#### [REQUIREMENT]
As the answer, set down the lines below from the one containing "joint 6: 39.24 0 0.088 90" through the one containing "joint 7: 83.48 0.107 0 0", exactly and inclusively, and no others.

- Opening Delimiter -

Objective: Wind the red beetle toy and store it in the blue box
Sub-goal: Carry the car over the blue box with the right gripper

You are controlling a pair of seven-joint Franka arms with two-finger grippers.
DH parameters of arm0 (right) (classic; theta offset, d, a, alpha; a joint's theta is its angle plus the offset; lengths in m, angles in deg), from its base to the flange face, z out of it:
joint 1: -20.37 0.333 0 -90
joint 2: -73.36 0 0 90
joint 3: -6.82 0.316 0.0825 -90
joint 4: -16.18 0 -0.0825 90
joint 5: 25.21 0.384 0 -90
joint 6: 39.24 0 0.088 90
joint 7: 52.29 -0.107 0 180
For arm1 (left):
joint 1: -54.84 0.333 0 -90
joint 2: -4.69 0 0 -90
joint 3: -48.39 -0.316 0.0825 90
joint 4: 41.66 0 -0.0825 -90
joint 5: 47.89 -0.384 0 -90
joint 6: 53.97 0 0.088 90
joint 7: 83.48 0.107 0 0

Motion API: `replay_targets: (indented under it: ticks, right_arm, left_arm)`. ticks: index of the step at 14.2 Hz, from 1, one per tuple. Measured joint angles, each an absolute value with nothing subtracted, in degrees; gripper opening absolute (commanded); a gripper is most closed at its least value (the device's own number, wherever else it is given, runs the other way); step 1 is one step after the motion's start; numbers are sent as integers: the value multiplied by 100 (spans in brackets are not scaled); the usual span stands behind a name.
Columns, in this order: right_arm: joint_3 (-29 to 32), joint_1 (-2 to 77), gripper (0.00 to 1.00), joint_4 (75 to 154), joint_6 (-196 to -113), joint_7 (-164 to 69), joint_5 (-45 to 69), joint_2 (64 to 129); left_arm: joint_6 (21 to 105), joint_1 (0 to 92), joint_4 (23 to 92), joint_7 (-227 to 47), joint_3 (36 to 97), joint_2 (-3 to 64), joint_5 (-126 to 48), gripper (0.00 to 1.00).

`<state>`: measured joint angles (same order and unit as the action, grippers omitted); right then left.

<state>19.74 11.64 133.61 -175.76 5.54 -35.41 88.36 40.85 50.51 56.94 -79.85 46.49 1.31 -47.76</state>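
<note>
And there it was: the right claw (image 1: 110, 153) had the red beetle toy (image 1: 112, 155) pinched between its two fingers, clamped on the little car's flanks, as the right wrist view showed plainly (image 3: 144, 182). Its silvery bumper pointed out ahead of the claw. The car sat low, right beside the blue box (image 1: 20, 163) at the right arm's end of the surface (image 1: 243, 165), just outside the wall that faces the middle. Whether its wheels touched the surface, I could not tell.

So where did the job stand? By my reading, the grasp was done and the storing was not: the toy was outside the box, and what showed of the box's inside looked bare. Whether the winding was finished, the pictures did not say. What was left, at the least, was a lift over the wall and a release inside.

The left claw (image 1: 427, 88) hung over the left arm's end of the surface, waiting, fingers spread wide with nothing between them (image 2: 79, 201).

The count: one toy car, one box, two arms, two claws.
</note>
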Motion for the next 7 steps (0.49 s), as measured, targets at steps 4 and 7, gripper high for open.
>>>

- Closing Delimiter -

#### [OUTPUT OF THE TASK]
joint 6: 39.24 0 0.088 90
joint 7: 52.29 -0.107 0 180
For arm1 (left):
joint 1: -54.84 0.333 0 -90
joint 2: -4.69 0 0 -90
joint 3: -48.39 -0.316 0.0825 90
joint 4: 41.66 0 -0.0825 -90
joint 5: 47.89 -0.384 0 -90
joint 6: 53.97 0 0.088 90
joint 7: 83.48 0.107 0 0

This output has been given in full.